Best management strategies implemented in most watersheds to reduce phosphorus (P) loads to surface waters have been successful, however, internal P loading within streams and ditches may still provide P to overlying water. Phosphorus retention and release by sediments is important for understanding sediment P status and buffering capacity and for determining the potential environmental fate of sediment bound P in flowing water systems.

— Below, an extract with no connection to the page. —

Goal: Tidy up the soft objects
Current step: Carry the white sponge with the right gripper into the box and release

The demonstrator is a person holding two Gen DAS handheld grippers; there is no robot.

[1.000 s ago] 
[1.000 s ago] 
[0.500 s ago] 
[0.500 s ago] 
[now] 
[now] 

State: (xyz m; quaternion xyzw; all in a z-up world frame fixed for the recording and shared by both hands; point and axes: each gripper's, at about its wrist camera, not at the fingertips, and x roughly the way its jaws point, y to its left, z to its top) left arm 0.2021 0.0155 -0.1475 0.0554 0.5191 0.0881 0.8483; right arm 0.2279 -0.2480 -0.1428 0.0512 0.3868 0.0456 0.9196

Eight headwater streams and drainage ditches within Eagle Creek Watershed in central Indiana were selected to evaluate soluble P (SP). Stream and drainage ditch water and sediment were collected monthly from 8 selected locations within the Eagle Creek watershed in central Indiana for two consecutive years to estimate if there were any seasonal and/or land use trends. Sediments and water were analyzed for soluble P, and 24-hour P isotherms were performed to determine the P sorption capacity and to calculate the equilibrium P concentration (EPC0). The relationship between EPC0 and SP in the water column allows for the prediction of the potential for sediments to either release P to or retain P from the water column.
Surface water P concentrations varied seasonally and were consistently greater during summer (P<0.05). Surface water SP concentrations increased with the percentage of land classified as urban (P<0.0001). Generally, we observed lower P concentrations in sediment during summer and greater P concentrations during winter and spring. We also observed greater P concentrations in areas that had a greater percentage of land used for agriculture and in some cases, sub-catchment area influenced the P content that was observed. Sediment EPC0 concentrations were not related to water column SP, however, when sediments were separated as ‘sinks’(r = 0.49) or ‘sources’(r = 0.65), a strong correlation was found between sediment EPC0 and water column SP (P<0.0001).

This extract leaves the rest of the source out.